New Zealand | Megaupload Couple Pleads Guilty in New Zealand to Avoid US Extradition

New Zealand | Megaupload Couple Pleads Guilty in New Zealand to Avoid US Extradition

In New Zealand, two individuals have entered guilty pleas for their roles in running the once-famous piracy website Megaupload.

NEW ZEALAND’S WELLINGTON (AP) — Two men admitted to running the once-famous piracy website Megaupload on Wednesday in New Zealand as part of a deal they reached to avoid extradition to the United States.

Mathias Ortmann and Bram van der Kolk’s 10-year legal battle to prevent extradition to the United States on allegations that included racketeering came to an end with their pleas before the Auckland High Court.

After the two admitted guilt in New Zealand to being a part of a criminal gang and defrauding artists out of money, prosecutors from both nations agreed to drop the accusations. They are currently free on bail pending sentencing and could spend up to ten years in jail.

The founder of Megaupload, Kim Dotcom, who also resides in New Zealand and has stated he now anticipates his former coworkers to testify against him, is still wanted by the United States.

Before the FBI took it down in early 2012 and detained Dotcom and other company leaders, prosecutors claim Megaupload made at least $175 million, mostly from users who used the site to download music, television shows, and movies illegally.

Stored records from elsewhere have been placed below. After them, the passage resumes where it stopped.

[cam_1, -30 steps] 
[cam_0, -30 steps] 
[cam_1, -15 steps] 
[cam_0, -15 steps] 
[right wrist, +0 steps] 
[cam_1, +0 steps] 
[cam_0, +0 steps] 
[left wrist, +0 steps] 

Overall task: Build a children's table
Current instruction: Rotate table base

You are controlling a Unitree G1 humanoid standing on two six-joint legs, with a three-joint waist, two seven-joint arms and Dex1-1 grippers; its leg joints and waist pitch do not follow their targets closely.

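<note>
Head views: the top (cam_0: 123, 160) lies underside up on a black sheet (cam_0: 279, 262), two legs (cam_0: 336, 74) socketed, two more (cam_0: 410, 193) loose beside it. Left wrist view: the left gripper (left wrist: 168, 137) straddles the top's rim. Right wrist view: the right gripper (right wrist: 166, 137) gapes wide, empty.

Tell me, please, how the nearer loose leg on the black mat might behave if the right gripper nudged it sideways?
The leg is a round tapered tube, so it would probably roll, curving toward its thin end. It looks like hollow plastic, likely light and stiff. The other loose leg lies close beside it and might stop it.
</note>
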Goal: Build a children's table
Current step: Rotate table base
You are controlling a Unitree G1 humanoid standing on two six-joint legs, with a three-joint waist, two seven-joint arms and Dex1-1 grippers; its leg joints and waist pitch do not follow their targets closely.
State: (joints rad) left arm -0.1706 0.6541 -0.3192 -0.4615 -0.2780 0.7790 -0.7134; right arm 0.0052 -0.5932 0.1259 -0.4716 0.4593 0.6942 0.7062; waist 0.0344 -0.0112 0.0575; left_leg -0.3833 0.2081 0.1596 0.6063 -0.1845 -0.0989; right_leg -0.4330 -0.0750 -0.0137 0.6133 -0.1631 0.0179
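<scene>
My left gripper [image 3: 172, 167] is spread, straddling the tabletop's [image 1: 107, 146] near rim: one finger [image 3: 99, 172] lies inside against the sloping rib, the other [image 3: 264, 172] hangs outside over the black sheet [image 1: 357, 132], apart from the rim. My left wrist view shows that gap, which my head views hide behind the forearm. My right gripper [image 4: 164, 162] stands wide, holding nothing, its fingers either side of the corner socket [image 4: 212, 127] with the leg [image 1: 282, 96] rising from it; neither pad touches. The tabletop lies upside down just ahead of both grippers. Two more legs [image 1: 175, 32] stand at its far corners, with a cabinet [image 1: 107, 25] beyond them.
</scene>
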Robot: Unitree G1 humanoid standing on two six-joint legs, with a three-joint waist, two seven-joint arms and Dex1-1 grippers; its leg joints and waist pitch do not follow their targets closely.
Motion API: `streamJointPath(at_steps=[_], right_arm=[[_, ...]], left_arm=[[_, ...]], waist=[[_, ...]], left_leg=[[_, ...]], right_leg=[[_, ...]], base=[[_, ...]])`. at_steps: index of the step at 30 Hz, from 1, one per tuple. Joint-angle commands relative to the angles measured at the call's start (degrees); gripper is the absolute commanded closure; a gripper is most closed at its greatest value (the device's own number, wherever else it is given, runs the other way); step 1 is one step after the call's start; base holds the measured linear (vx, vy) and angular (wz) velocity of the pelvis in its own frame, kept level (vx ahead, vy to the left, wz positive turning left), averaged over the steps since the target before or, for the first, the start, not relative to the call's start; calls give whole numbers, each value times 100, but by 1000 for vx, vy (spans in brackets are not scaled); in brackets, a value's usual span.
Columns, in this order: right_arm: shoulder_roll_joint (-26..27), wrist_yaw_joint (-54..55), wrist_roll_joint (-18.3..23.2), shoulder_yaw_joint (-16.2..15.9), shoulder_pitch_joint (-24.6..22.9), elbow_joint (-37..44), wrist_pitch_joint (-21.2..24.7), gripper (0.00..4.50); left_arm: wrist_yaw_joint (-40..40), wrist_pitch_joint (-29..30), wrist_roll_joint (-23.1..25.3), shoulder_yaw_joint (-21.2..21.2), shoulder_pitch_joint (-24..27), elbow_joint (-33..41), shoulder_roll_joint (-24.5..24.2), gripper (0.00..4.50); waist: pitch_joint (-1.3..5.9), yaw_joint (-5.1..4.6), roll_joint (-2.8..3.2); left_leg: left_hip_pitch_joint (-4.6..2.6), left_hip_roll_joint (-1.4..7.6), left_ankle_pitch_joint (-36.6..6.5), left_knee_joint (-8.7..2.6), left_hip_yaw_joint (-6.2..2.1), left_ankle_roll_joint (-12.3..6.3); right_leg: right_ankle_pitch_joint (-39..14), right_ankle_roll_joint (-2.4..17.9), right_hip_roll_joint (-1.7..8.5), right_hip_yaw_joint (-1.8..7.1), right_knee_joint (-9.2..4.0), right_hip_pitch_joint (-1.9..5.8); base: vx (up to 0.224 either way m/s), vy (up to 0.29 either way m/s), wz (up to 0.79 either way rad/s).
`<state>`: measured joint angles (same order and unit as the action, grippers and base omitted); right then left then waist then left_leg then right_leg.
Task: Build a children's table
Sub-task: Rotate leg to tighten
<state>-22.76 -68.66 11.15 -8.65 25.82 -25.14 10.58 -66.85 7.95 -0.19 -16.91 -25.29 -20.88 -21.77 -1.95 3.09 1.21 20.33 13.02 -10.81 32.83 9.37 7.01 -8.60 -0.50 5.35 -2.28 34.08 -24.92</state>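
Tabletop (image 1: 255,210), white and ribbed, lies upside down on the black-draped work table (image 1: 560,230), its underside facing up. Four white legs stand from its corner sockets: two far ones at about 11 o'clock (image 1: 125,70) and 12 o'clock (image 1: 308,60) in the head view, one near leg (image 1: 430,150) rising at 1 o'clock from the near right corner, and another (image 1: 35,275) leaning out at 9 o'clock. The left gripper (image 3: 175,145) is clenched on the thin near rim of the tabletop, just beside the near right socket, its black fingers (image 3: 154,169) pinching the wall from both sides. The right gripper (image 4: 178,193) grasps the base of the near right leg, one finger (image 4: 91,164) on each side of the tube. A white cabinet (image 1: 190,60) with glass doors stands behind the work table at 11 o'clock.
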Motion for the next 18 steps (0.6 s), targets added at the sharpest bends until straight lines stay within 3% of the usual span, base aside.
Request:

Following a decade of living in New Zealand on bail, Ortmann told the news outlet Stuff that the couple had deep roots in the nation and were making a positive impact on society with Mega, a genuine cloud-storage business they founded after their imprisonment.

We are putting these proceedings behind us and admitting responsibility since there is absolutely no purpose in continuing to think about them, Ortmann stated.

Van der Kolk claimed that they had grown from their errors.

He said in an interview with Stuff, “We’ve worked hard on Mega and we strongly feel that our rehabilitation process has started a long time ago.”

Dotcom and the other men’s attorneys have always maintained that if anyone was at fault in the case, it was the site’s users who decided to steal content rather than the founders. Prosecutors countered that the men were the masterminds behind a big criminal business.

Formerly close friends, Dotcom and the other two guys fell out over their involvement in the Mega website and subsequent arrests.

Before now, American prosecutors had abandoned their effort to extradite Finn Batato, a fourth corporate officer who had been detained in New Zealand. Batato traveled back to Germany, where he passed away earlier this month from cancer.

The trio could be extradited, the Supreme Court of New Zealand determined in 2017. The country’s justice minister has yet to decide definitively whether the extradition — now only of Dotcom — will proceed.

Even that judgment might be challenged, which would add more time to the lengthy New Zealand judicial process.